Thailand’s pro-army Palang Pracharat party was yesterday looking for coalition partners from a wide field of potential allies as it seeks to keep military junta leader Prayuth Chan-ocha, who led a 2014 coup, in office as prime minister.
The party is expected to easily form the next government, since it needs only a few more votes in the elected House of Representatives to choose the prime minister under complicated new electoral rules written by the military regime.
Palang Pracharat is expected to be joined by the Democrat and Bhumjaithai parties as well as 11 other smaller parties that are not affiliated with either the pro-army camp or the Democratic Front of parties opposing the military, said Yuttaporn Issarachai, a political scientist from Sukhothai Thammathirat Open University,
“Prayuth will certainly be prime minister,” under this scenario, he said, but he added that the government would likely be unstable, with only a slim majority in the House.
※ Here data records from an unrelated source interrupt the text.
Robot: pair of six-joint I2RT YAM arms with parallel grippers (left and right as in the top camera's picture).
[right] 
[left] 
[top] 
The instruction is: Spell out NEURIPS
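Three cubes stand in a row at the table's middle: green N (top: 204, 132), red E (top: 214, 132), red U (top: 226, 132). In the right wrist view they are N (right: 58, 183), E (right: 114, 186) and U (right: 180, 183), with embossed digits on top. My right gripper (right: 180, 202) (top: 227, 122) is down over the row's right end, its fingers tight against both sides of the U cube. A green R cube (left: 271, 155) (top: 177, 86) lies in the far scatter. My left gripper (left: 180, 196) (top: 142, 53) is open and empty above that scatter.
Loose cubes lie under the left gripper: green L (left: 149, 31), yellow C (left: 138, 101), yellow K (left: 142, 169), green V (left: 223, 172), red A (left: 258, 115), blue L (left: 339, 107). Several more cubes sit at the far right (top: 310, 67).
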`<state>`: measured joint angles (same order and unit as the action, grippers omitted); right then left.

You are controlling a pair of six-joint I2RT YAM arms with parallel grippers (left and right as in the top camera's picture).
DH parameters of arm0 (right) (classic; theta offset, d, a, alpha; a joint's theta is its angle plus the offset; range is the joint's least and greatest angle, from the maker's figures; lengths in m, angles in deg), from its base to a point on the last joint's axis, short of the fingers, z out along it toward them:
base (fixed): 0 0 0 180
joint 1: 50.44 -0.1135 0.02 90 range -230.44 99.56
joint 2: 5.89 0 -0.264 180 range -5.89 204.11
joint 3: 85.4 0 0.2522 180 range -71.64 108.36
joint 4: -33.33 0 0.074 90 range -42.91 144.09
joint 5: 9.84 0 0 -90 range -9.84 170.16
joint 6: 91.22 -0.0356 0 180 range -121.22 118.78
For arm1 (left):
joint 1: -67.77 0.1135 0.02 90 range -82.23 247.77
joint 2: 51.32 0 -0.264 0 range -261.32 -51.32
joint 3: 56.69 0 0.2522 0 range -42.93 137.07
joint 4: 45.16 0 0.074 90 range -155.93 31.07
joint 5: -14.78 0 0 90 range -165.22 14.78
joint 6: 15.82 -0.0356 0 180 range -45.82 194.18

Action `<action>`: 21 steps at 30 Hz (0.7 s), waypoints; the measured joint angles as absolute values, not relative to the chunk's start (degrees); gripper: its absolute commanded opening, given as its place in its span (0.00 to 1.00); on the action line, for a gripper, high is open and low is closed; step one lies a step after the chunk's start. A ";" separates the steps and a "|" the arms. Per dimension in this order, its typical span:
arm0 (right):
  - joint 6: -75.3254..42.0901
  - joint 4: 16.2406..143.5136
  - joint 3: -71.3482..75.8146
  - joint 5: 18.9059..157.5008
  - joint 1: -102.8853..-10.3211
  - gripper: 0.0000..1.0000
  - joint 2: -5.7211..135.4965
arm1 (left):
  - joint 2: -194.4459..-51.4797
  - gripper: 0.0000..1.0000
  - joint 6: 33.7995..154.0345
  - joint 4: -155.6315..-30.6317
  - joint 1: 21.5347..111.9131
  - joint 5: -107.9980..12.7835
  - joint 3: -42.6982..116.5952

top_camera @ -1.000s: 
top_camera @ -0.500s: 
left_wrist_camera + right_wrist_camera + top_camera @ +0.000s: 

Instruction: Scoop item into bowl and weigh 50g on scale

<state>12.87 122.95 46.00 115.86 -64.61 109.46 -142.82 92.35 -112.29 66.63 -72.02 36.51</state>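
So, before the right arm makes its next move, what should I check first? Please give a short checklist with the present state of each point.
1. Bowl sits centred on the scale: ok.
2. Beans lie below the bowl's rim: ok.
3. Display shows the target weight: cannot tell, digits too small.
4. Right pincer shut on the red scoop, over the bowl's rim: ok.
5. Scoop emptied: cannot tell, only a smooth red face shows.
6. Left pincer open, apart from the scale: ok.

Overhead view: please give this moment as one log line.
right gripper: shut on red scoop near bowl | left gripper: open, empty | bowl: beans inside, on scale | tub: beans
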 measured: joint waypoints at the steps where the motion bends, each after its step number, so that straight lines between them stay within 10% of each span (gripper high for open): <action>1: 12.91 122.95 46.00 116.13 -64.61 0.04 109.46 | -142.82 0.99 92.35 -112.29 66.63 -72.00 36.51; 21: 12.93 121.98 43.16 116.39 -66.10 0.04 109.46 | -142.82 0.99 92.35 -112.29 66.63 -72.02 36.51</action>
Leaders of the Democratic Front have cried foul and threatened legal action, saying both the electoral system and the Election Commission were biased toward extending the military regime.
Election officials and Palang Pracharat deny the accusation.
The Democratic Front of seven parties is led by the Pheu Thai party loyal to exiled former Prime Minister Thaksin Shinawatra, who was ousted in a 2006 coup.
Pro-Thaksin parties had won every election since then but each time saw its governments ousted by legal rulings and coups.
In the latest intervention, the military in 2014 toppled a government that had been led by Thaksin’s sister.
It still could be weeks before a new government is formed, even though the pro-junta party is in a favourable position.